Line by line, set down the following material again exactly.
* * *
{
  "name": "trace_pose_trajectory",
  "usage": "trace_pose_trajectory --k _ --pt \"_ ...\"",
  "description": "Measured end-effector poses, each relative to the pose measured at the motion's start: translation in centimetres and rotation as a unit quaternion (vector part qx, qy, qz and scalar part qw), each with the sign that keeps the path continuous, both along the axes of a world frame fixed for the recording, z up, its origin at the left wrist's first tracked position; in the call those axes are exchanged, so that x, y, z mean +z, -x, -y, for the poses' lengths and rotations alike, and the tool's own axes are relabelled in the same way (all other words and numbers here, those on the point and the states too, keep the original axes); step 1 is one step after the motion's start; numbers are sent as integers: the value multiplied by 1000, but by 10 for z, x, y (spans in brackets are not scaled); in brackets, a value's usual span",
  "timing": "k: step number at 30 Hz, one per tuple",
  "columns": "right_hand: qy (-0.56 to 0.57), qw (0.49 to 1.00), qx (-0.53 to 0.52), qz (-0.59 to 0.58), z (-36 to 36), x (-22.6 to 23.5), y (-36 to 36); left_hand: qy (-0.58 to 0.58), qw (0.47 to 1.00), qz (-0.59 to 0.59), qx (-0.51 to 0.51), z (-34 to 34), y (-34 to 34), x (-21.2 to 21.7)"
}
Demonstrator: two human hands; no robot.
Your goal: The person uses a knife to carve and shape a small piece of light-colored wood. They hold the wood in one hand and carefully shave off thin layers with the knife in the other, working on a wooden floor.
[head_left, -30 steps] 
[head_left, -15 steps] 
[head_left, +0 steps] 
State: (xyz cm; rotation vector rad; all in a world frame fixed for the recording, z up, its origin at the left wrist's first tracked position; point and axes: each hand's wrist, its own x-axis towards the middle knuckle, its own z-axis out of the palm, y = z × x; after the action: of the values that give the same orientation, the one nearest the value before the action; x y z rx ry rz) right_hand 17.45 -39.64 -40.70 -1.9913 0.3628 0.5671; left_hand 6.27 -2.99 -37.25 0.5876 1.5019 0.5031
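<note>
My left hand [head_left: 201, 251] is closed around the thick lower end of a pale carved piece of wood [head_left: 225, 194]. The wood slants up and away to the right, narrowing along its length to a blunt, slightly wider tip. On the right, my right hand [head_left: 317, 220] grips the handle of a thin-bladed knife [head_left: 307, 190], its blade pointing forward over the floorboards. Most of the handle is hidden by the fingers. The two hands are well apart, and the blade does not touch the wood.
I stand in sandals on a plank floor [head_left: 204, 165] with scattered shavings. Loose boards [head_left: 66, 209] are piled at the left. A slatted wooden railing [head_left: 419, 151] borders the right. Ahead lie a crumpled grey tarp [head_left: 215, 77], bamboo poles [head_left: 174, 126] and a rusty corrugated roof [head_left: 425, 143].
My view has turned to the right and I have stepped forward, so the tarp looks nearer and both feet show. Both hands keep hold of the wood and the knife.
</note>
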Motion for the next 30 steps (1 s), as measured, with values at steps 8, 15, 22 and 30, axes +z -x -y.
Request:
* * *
(Response to the task)
{
  "name": "trace_pose_trajectory",
  "usage": "trace_pose_trajectory --k _ --pt \"_ ...\"",
  "description": "Measured end-effector poses, each relative to the pose measured at the motion's start: translation in centimetres and rotation as a unit quaternion (vector part qx, qy, qz and scalar part qw), each with the sign that keeps the path continuous, both along the axes of a world frame fixed for the recording, z up, its origin at the left wrist's first tracked position; in the call those axes are exchanged, so that x, y, z mean +z, -x, -y, for the poses' lengths and rotations alike, and the tool's own axes are relabelled in the same way (all other words and numbers here, those on the point and the states too, keep the original axes); step 1 is one step after the motion's start; numbers are sent as integers: the value multiplied by 1000, but by 10 for z, x, y (spans in brackets are not scaled); in brackets, a value's usual span",
  "timing": "k: step number at 30 Hz, one per tuple",
  "columns": "right_hand: qy (-0.56 to 0.57), qw (0.49 to 1.00), qx (-0.53 to 0.52), qz (-0.59 to 0.58), z (-36 to 36), x (-22.6 to 23.5), y (-36 to 36); left_hand: qy (-0.58 to 0.58), qw (0.47 to 1.00), qz (-0.59 to 0.59), qx (-0.51 to 0.51), z (-34 to 34), y (-34 to 34), x (-21.2 to 21.7)"
}
Demonstrator: two human hands; no robot.
Your goal: The person uses a knife to carve and shape a small piece of light-colored wood. They hold the wood in one hand and carefully shave off thin layers with the knife in the other, working on a wooden floor.
[head_left, -30 steps] 
[head_left, -15 steps] 
[head_left, +0 steps] 
State: (xyz cm; rotation vector rad; all in a world frame fixed for the recording, z up, its origin at the left wrist's first tracked position; point and axes: each hand's wrist, its own x-axis towards the middle knuckle, its own z-axis out of the palm, y = z × x; after the action: of the values that give the same orientation, the one nearest the value before the action; x y z rx ry rz) right_hand 17.45 -39.64 -40.70 -1.9913 0.3628 0.5671; left_hand 6.27 -2.99 -37.25 0.5876 1.5019 0.5031
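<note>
My left hand [head_left: 201, 251] is closed around the thick lower end of a pale carved piece of wood [head_left: 225, 194]. The wood slants up and away to the right, narrowing along its length to a blunt, slightly wider tip. On the right, my right hand [head_left: 317, 220] grips the handle of a thin-bladed knife [head_left: 307, 190], its blade pointing forward over the floorboards. Most of the handle is hidden by the fingers. The two hands are well apart, and the blade does not touch the wood.
I stand in sandals on a plank floor [head_left: 204, 165] with scattered shavings. Loose boards [head_left: 66, 209] are piled at the left. A slatted wooden railing [head_left: 419, 151] borders the right. Ahead lie a crumpled grey tarp [head_left: 215, 77], bamboo poles [head_left: 174, 126] and a rusty corrugated roof [head_left: 425, 143].
My view has turned to the right and I have stepped forward, so the tarp looks nearer and both feet show. Both hands keep hold of the wood and the knife.
</note>
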Motion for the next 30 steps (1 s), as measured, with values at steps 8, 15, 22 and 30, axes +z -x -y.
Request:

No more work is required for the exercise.